Since moving full-time into a data science role, I've learned a few dirty secrets.
First, that the vast majority of data science is just using simple, established algorithms that somebody else has written. (Feature engineering is the real "secret sauce" and the usual path there goes like this). With Kaggle, "it has almost always been ensembles of decision trees that have won competitions. It used to be random forest that was the big winner, but over the last six months a new algorithm called XGboost has cropped up, and it’s winning practically every competition in the structured data category." (Andrew Fogg).

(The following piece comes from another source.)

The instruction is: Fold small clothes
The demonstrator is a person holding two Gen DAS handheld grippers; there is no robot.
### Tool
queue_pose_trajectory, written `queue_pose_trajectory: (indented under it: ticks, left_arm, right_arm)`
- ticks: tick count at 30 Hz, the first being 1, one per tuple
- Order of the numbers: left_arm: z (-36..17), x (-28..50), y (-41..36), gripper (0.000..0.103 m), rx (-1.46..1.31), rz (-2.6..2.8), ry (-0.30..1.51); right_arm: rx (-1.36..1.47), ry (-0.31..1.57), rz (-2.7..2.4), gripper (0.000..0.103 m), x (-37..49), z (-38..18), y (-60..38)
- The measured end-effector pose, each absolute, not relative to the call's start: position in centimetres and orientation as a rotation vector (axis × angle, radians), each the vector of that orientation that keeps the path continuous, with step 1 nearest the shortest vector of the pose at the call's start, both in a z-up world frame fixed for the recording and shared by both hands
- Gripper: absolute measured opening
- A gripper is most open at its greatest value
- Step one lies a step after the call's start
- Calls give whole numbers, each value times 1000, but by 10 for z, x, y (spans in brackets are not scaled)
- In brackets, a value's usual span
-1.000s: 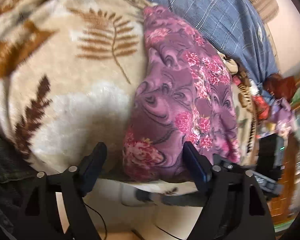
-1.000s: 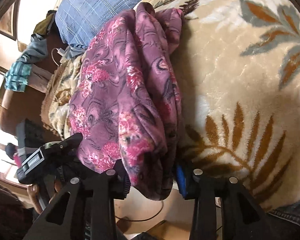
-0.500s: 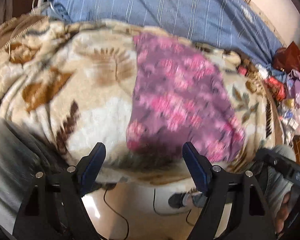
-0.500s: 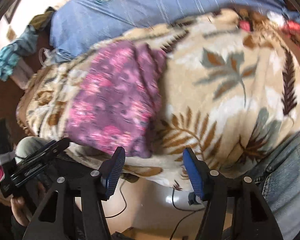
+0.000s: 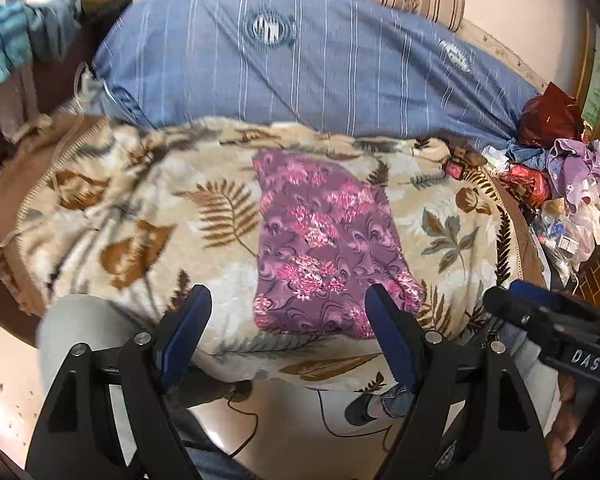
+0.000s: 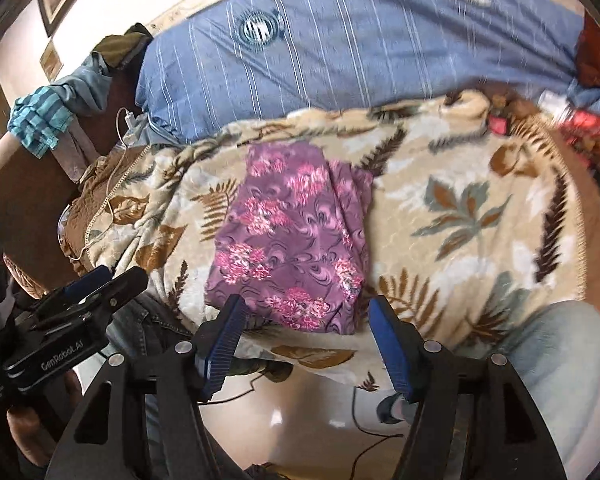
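At the centre of both frames lies a folded purple garment with pink flower print point(image 5: 324, 248) point(image 6: 296, 244), flat on a cream fleece blanket patterned with brown fern leaves point(image 5: 140, 220) point(image 6: 460, 216). Low in the left wrist view, the left gripper point(image 5: 288, 334) hangs short of the blanket's near edge, its blue-padded jaws spread wide and holding nothing; the garment's near hem shows between them but apart from them. Low in the right wrist view, the right gripper point(image 6: 304, 338) has its jaws spread as well, empty, with the garment's lower edge just beyond the tips. Across the top of each frame runs a long blue striped bolster pillow point(image 5: 320, 64) point(image 6: 360, 36), touching the blanket's far edge. At the right edge of the left view sits a heap of red and lilac bags and cloths point(image 5: 556, 168), beside the blanket. At upper left, teal striped clothing point(image 5: 4, 44) point(image 6: 36, 124) hangs over dark furniture. A thin white cord point(image 6: 108, 196) trails over the blanket's left corner. Nothing lies on the garment.
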State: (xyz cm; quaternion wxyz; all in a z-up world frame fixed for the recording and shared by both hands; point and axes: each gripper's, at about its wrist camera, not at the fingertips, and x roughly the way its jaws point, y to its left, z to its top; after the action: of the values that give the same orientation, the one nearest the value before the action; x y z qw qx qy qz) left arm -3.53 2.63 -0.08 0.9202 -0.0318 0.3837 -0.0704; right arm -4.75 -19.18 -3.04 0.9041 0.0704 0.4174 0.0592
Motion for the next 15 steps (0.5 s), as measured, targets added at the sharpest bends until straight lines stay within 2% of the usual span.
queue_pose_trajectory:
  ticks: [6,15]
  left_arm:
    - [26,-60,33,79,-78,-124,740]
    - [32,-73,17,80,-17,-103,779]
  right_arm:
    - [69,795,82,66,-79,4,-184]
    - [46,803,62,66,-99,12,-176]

Second, that the most accurate algorithm is not necessarily the best. For instance, you don't have to be 100% accurate in a marketing campaign. It's much better to deliver quickly with "good enough" results. My boss (who has a PhD in machine learning) tells me that the "best" recommender systems will include one product in its list of recommendations that it knows you already have and are unlikely to buy again. Apparently, this makes people feel as if the recommendations are appropriate to them.
Thirdly, a lot of the exploratory stage and prototyping is not done on the Spark command line in Scala or even Python but in a point-and-click environment.
Adventures in Knime
Knime is a startlingly good, drag-and-drop tool for data science. It's free, open source and based on the IDE every Java programmer knows: Eclipse. It comes with lots of examples and has a great community behind it.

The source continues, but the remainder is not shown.